Ci sono anche altri fattori che contribuiscono a caratterizzare le biblioteche universitarie oggi e nel prossimo futuro. Qual è la realtà delle biblioteche accademiche? Quali devono essere le loro attività e quali strategie esse devono intraprendere per essere preparate ad le tecnologie del futuro? E, soprattutto, quali devono essere le capacità del bibliotecario nel nuovo millennio?

In questa analisi non si pretende di poter rispondere a questi ed altri quesiti ; ma date le premesse, e considerato che il bibliotecario universitario gioca un ruolo strategico nell'assistenza all'utenza, costituita da studenti, laureati, docenti e altre istituzioni adibite alla ricerca, si ritiene di notevole importanza che i bibliotecari posseggano le competenze tecnico-scientifiche per operare nel modo più efficiente possibile, e a tali competenze si perviene attraverso una continuing education ed un continuo training.

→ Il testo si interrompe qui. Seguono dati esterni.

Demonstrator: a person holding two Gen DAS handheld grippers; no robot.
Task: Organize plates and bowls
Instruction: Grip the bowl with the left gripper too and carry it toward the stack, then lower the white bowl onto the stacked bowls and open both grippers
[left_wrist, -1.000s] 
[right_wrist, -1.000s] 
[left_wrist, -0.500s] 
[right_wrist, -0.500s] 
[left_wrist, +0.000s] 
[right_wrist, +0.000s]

La situazione delle biblioteche universitarie italiane non sembra confermare questa affermazione e quindi, volendo dare una risposta alle domande sopra esposte, l'indagine presente mira sostanzialmente a:

  1. passare in rassegna alcune biblioteche universitarie, per cercare di stabilire se una consapevolezza dell'importanza della continuing education si rifletta nello statuto delle stesse e, in caso di risposta negativa, se in qualche modo si rifletta direttamente nella prassi amministrativa e gestionale;
  2. esaminare la condotta delle associazioni professionali per verificare se esista una strategia a livello nazionale, che incoraggi il "training professionale", al fine di offrire un periodo di formazione iniziale e di aggiornamento delle capacità e competenze già acquisite.

Studiando la realtà italiana e analizzando in particolare le aspettative dei bibliotecari professionali all'interno delle biblioteche universitarie, si possono evidenziare due gruppi di obiettivi in questo studio:

1) Analisi dei bisogni formativi:

a) identificare i corsi esistenti sulle metodologie bibliotecarie e l'uso dell'informatica applicata alle biblioteche;

  1. identificare gli interessi dei bibliotecari riguardo ai fattori che attualmente influenzano le attività bibliotecarie e i cambiamenti in prospettiva;
  2. fornire ipotesi e raccomandazioni al fine di stabilire la possibilità di organizzazione di corsi mirati per i bibliotecari operanti nelle università italiane.

2) Analisi delle motivazioni e degli ostacoli alla formazione continua:

  1. evidenziare gli argomenti preferiti dai bibliotecari in materia di formazione professionale;
  2. evidenziare il metodo congeniale di formazione;
  3. evidenziare le ragioni, gli incentivi e gli ostacoli che determinano lo stimolo o la rinuncia a partecipare a corsi di formazione continua e permanente.

L'espressione continuing education intende includere, ai fini del presente studio, tutte quelle attività educative disegnate appositamente per portare ad un certo livello di conoscenza e pratica i bibliotecari e i professionisti dell'informazione nell'organizzazione in cui operano e dare loro la possibilità di aggiornarsi continuamente su nuovi temi e tecnologie.

E' importante sottolineare che continuing education è qui intesa non come un insieme di attività educative che portano al conseguimento di una laurea o di un titolo di studio superiore, ma come un complesso di attività che consistono di corsi brevi, seminari e quant'altro di simile per bibliotecari specializzati, che hanno come solo obiettivo l'apprendimento e il miglioramento delle proprie capacità lavorative.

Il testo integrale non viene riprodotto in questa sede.